▶ [Exercise directions] Reproduce every line of the material below, but drop the pictures.

▶ [Source data]
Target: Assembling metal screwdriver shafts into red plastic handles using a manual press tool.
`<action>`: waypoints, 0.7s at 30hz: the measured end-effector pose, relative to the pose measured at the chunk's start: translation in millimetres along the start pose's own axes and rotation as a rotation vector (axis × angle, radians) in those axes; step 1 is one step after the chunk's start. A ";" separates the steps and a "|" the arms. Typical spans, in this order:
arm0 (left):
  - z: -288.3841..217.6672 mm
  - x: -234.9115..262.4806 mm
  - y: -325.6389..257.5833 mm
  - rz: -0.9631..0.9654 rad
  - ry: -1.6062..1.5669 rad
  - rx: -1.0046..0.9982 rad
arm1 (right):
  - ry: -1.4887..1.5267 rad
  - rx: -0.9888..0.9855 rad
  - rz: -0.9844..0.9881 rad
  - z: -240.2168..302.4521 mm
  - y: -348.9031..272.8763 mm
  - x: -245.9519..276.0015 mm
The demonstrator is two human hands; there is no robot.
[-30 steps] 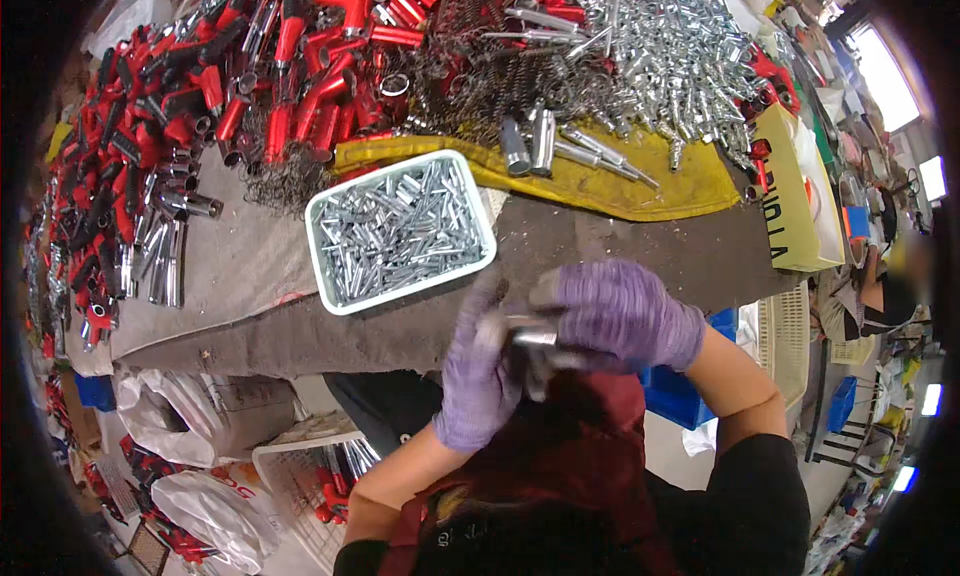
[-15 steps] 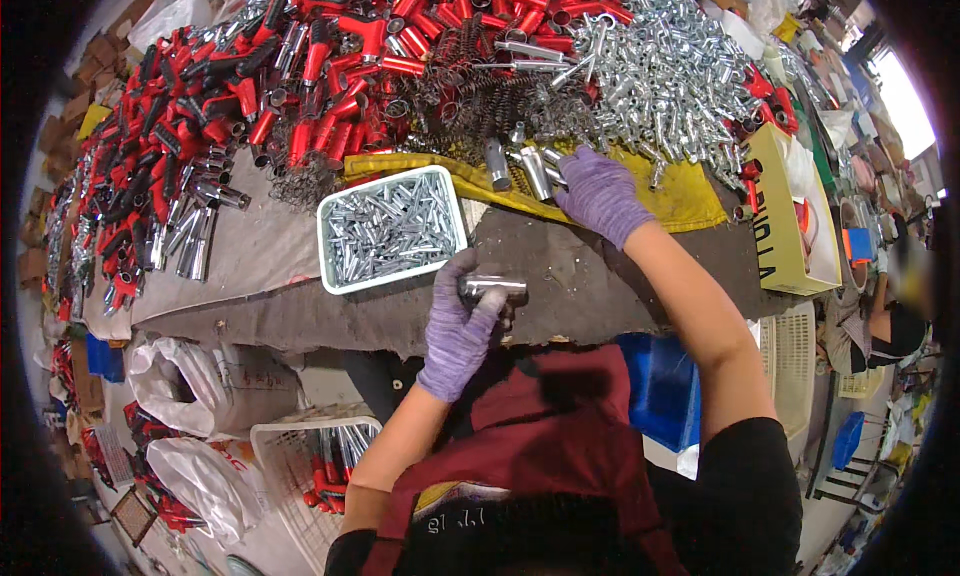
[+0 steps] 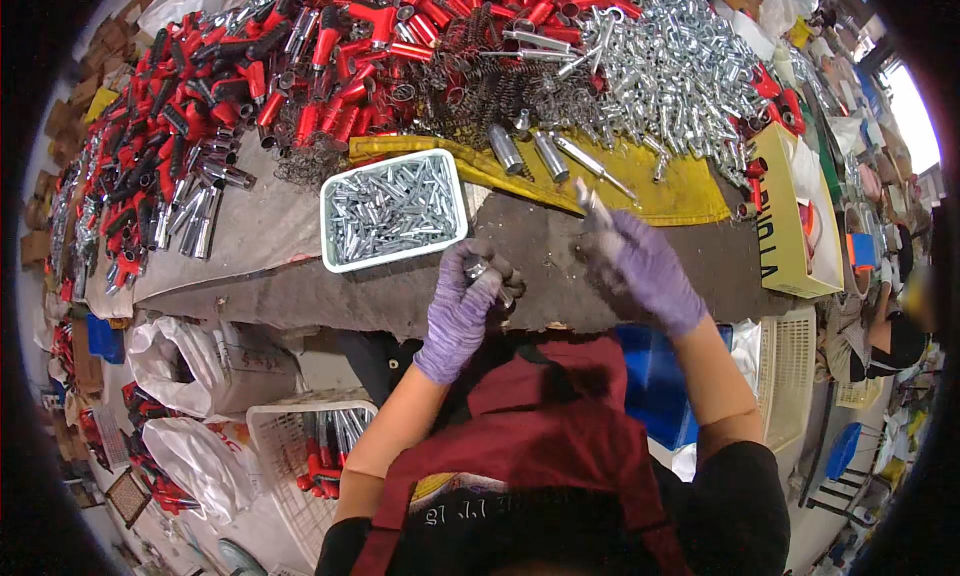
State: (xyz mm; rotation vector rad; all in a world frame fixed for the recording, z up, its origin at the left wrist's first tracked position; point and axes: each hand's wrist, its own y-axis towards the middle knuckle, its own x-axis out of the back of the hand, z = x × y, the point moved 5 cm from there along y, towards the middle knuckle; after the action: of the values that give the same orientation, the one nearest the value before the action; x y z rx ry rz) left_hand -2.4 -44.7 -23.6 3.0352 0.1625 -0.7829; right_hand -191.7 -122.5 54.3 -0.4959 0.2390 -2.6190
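Observation:
My left hand, in a purple knit glove with dark-stained fingers, is closed round a short shiny metal tube. Most of the tube is hidden by the fingers. To its right, over the dark cloth, hovers my gloved right hand; its fingers are smeared by motion, so whether they hold anything is unclear. Beyond the hands, two metal cylinders and a slim metal rod rest on a yellow cloth. A white tray full of small metal pins stands just past my left hand.
Red tubes, dark coil springs and silvery metal fittings are heaped along the back. Red-and-black handles pile up at left. A yellow box stands right; a blue bin sits below the bench edge.
My right hand has drawn back from the yellow cloth toward me, uncovering the slim rod. The tube in my left hand has turned from lying sideways to a tilt.

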 end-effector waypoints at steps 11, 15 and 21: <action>-50.6 -61.4 -45.3 0.328 0.788 -0.585 | 0.329 -0.048 0.322 -10.4 -57.5 -61.3; -44.5 -57.7 -59.0 0.263 0.637 -0.561 | 0.324 -0.047 0.346 -13.1 -63.0 -63.3; -42.8 -54.3 -70.1 0.341 0.624 -0.439 | 0.378 -0.084 0.373 -24.9 -72.8 -69.8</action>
State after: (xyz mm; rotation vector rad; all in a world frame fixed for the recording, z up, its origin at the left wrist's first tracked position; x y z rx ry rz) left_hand -36.0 20.8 41.7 2.6577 -0.1631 0.2094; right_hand -173.1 -23.6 28.3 0.0263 0.5116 -2.3187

▶ [Output of the task]
Target: Assembling metal screwdriver shafts into red plastic handles using a manual press tool.
`<action>`: waypoints, 0.7s at 30hz: the measured end-effector pose, relative to the pose measured at the chunk's start: translation in millimetres along the start pose's own axes and rotation as a rotation vector (axis × angle, radians) in those axes; step 1 is one step after the chunk's start. A ";" separates the steps and a "|" the arms. Typical spans, in this order:
arm0 (left):
  - z: -288.3841..217.6672 mm
  - x: -234.9115..262.4806 mm
  - y: -325.6389..257.5833 mm
  - rz: -0.9631..0.9654 rad
  - ry: -1.6062..1.5669 rad
  - rx: -1.0046..0.9982 rad
arm1 (right):
  - ry: -1.4887..1.5267 rad
  - rx: -0.9888..0.9855 rad
  - rz: -0.9844..0.9881 rad
  - z: -240.2168..302.4521 mm
  - y: -348.9031..272.8763 mm
  - x: -245.9519..276.0015 mm
The demonstrator is two human hands; there is no robot.
[-30 steps] 
[-15 steps] 
[+0 steps] 
State: (xyz mm; rotation vector rad; all in a world frame fixed for the recording, z up, its origin at the left wrist's first tracked position; point and axes: each hand's wrist, its own y-axis towards the middle knuckle, its own x-axis out of the back of the hand, z = x × y, the point moved 5 cm from there along y, towards the middle knuckle; after the action: of the values that give the same orientation, the one nearest the value before the action; x y z rx ry rz) left_hand -2.4 -44.7 -23.6 3.0352 0.1625 -0.7829; right_hand -191.7 -122.5 54.3 -0.4959 0.2390 -2.6190
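Observation:
My left hand, in a purple knit glove with dark-stained fingers, is closed round a short shiny metal tube. Most of the tube is hidden by the fingers. To its right, over the dark cloth, hovers my gloved right hand; its fingers are smeared by motion, so whether they hold anything is unclear. Beyond the hands, two metal cylinders and a slim metal rod rest on a yellow cloth. A white tray full of small metal pins stands just past my left hand.
Red tubes, dark coil springs and silvery metal fittings are heaped along the back. Red-and-black handles pile up at left. A yellow box stands right; a blue bin sits below the bench edge.
My right hand has drawn back from the yellow cloth toward me, uncovering the slim rod. The tube in my left hand has turned from lying sideways to a tilt.
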
 end-effector waypoints at steps 11, 15 and 21: <action>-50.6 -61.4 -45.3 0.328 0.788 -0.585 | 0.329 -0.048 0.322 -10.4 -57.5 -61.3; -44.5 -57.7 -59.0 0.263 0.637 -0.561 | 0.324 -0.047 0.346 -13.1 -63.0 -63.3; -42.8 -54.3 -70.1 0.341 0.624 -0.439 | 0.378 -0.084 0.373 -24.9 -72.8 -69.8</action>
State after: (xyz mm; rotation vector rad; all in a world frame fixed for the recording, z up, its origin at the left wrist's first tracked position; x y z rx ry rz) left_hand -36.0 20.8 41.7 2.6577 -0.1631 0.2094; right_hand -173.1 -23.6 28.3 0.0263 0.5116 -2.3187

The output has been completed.